Dans le triangle d'or des thés verts chinois (situé sur les provinces de Anhui, Zhejiang, Jiangsu et Jiangxi), l'hiver a été plutôt froid (ce qui est toujours une bonne chose), avec un épisode très froid et neigeux à la fin du mois de février et début mars, causant aux producteurs de thé une certaine inquiétude. Heureusement, cela n'a pas duré, et un temps particulièrement clément s'est installé. Les toutes premières récoltes ont donc débutées très tôt, aux alentours du 15 mars. Globalement, les conditions climatiques de 2014 ont été favorables pour les thés récoltés avant Qing Ming (Fête de la Pure Lumière, aux alentours du 5 avril). Les récoltes d'après Qing Ming s'annoncent aussi très bien, ce qui n'était pas le cas l'année dernière, puisqu'il y avait eu de fortes pluies (notamment dans le Zhejiang) jusqu'au 15 avril environ.



Les grands crus de thés verts sont très demandés sur le marché chinois, mais leur quantité reste toujours fort limitée. Dans les jardins prestigieux, seule la récolte de printemps est effectuée, souvent sur une période de deux à trois semaines (ainsi les théiers ne sont pas surexploités et ne donnent que le meilleur une fois par an. Cela permet aussi d'éviter le recours aux produits phytosanitaires). Et ces thés se vendent très rapidement ! Les amateurs chinois sont prêts à y mettre le prix, d'autant qu'il y a vraiment un regain d'intérêt pour les thés verts depuis quelques années (dans certaines parties de l'Est de la Chine, la mode des Pu'Er a tendance à s'essouffler).
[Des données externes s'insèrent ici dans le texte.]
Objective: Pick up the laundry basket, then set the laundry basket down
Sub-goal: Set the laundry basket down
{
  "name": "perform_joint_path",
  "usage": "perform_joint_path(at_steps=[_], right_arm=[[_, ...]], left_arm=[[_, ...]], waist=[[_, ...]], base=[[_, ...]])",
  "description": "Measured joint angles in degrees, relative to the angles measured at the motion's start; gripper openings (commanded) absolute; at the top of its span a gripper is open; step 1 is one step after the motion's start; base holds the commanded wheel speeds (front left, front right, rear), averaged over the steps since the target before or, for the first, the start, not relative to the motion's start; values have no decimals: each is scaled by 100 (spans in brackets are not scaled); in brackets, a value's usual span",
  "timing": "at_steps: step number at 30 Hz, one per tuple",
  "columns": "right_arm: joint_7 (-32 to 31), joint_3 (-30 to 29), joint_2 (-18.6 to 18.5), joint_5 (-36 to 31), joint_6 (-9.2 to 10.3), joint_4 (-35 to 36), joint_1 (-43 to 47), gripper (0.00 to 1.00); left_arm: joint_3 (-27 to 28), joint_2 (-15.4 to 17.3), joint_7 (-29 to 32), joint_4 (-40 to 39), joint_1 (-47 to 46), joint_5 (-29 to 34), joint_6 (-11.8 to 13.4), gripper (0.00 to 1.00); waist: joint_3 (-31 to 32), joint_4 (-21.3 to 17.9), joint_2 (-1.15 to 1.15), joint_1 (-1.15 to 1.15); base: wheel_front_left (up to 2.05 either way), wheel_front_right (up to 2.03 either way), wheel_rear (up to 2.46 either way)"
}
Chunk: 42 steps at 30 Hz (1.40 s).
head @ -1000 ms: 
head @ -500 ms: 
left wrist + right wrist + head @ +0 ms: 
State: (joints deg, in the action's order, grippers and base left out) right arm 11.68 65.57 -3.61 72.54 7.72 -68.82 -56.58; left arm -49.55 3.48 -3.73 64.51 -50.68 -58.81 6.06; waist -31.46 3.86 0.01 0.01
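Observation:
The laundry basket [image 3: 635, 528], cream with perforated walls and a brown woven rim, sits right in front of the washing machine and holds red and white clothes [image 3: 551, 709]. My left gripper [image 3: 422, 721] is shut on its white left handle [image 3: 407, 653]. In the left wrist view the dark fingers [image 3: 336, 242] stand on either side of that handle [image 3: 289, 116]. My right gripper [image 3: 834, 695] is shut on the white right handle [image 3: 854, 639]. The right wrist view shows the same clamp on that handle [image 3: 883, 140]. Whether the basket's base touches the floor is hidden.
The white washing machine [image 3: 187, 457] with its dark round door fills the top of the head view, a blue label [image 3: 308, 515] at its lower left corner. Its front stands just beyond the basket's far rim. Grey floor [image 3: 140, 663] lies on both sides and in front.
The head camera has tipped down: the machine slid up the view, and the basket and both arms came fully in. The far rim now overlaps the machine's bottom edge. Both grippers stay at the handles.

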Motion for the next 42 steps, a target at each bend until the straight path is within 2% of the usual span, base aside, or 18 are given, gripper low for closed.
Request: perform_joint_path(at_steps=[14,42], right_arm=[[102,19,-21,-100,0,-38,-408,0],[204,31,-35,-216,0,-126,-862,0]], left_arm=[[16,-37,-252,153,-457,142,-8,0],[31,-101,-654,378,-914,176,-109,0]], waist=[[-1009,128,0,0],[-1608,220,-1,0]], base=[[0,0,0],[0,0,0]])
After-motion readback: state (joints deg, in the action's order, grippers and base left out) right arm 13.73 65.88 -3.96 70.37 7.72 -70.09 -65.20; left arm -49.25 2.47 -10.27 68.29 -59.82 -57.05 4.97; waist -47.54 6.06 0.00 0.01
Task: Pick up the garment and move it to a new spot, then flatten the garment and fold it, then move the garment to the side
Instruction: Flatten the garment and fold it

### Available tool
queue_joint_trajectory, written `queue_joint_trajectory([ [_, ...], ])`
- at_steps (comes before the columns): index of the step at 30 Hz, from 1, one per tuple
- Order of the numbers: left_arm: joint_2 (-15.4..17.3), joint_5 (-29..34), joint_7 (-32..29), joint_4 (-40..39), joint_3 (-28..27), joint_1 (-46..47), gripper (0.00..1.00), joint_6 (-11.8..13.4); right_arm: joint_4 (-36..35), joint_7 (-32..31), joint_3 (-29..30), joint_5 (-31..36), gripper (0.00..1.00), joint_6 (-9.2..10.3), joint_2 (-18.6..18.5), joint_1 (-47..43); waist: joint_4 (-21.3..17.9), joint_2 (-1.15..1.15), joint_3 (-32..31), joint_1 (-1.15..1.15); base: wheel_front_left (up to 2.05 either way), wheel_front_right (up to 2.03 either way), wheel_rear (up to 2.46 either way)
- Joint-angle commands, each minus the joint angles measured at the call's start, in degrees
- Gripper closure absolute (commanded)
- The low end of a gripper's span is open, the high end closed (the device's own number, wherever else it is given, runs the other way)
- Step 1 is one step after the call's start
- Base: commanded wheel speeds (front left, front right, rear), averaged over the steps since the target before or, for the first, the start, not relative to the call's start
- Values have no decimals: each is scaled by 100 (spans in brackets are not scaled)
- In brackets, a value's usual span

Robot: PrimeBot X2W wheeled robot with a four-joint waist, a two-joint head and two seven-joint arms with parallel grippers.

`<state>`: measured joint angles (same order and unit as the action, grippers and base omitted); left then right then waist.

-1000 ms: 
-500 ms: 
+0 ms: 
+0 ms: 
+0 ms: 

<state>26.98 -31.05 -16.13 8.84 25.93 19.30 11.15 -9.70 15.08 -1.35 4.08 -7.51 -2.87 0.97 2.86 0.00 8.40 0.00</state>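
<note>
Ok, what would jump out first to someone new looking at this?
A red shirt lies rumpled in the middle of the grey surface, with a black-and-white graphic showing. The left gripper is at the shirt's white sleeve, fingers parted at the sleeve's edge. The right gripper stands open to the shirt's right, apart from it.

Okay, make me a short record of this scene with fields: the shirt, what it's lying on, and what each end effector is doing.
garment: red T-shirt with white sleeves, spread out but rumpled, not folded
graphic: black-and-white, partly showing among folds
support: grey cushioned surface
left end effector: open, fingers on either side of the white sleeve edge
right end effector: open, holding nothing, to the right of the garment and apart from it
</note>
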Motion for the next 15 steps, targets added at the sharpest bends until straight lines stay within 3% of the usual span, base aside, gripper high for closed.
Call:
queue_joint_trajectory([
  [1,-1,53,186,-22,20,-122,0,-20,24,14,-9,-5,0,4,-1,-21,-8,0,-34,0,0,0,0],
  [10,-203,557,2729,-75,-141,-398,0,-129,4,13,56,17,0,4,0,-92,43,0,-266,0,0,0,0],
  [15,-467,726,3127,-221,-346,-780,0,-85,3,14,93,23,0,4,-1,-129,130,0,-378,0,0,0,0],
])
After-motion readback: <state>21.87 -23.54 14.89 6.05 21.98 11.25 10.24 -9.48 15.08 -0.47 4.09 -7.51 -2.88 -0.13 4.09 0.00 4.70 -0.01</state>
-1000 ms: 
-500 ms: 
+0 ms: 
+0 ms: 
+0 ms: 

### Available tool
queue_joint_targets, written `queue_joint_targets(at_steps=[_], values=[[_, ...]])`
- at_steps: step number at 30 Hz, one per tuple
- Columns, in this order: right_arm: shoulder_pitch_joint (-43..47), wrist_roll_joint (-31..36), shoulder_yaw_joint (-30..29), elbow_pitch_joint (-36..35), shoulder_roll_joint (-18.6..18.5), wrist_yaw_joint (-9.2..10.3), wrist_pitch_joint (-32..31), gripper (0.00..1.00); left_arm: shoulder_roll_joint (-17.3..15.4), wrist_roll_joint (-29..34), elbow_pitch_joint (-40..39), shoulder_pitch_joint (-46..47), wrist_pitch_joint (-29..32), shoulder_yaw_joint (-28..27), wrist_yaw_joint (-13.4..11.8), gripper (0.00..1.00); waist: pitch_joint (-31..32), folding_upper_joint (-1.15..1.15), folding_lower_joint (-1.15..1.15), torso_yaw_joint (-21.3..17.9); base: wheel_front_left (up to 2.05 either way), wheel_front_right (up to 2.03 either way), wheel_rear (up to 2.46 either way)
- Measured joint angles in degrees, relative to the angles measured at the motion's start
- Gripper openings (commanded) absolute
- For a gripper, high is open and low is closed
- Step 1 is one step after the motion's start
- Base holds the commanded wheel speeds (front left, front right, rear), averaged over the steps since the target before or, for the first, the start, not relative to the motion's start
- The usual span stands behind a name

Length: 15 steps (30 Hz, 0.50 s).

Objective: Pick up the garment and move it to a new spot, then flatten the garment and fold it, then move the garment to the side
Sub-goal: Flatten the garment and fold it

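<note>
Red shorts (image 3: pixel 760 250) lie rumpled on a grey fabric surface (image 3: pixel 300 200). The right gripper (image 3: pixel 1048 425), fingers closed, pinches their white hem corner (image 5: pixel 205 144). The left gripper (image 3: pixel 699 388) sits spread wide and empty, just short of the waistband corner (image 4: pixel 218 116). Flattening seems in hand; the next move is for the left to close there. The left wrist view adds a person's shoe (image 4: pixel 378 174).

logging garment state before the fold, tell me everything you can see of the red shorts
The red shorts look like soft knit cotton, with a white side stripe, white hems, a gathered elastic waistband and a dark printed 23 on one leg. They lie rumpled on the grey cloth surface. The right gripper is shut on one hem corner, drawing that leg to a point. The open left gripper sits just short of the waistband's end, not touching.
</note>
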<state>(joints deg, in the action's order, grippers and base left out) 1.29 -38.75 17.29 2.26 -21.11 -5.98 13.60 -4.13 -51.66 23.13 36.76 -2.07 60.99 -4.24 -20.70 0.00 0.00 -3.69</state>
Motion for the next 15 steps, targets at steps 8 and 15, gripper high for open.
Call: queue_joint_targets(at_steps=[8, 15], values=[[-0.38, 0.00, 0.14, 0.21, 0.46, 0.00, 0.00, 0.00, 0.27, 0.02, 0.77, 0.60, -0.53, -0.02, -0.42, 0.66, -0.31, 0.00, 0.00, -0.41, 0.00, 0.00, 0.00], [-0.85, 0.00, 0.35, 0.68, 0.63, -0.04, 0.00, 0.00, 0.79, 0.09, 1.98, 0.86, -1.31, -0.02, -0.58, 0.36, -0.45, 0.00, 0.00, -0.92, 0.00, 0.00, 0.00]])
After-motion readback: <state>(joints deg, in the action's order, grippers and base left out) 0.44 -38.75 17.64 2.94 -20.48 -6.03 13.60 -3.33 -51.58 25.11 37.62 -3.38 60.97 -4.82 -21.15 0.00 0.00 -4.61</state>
Un phénomène est aussi a prendre en compte ces dernières années: certains paysans, dans les lieux de production célèbres (Long Jing, Bi Luo Chun...) fabriquent désormais des thés rouges pour plaire aux palais des touristes occidentaux, réduisant encore les quantités disponibles. Il faut dire que tous les producteurs ne jouissent pas d'une renommée extraordinaire, et que cela leur permet de vendre une partie de leur production à de meilleurs prix. Aussi, dans la province de Zhejiang, il devient de plus en plus difficile de trouver certains crus locaux dans leur version Ming Qian (premières cueillettes de l'année). C'est le cas pour le Qing Ding de Tianmu Shan par exemple. En effet,  dans ce merveilleux lieu de production (à environ 130km de Hangzhou), on va d'abord fabriquer du Long Jing avec les premières feuilles récoltées parce que la demande demeure très forte pour ce thé. Donc, beaucoup de Tianmu Qing Ding sont fabriqués plus tard (période Gu Yu). Et puis, cela soulève encore et toujours le problème du cru fabriqué en dehors de son terroir d'origine.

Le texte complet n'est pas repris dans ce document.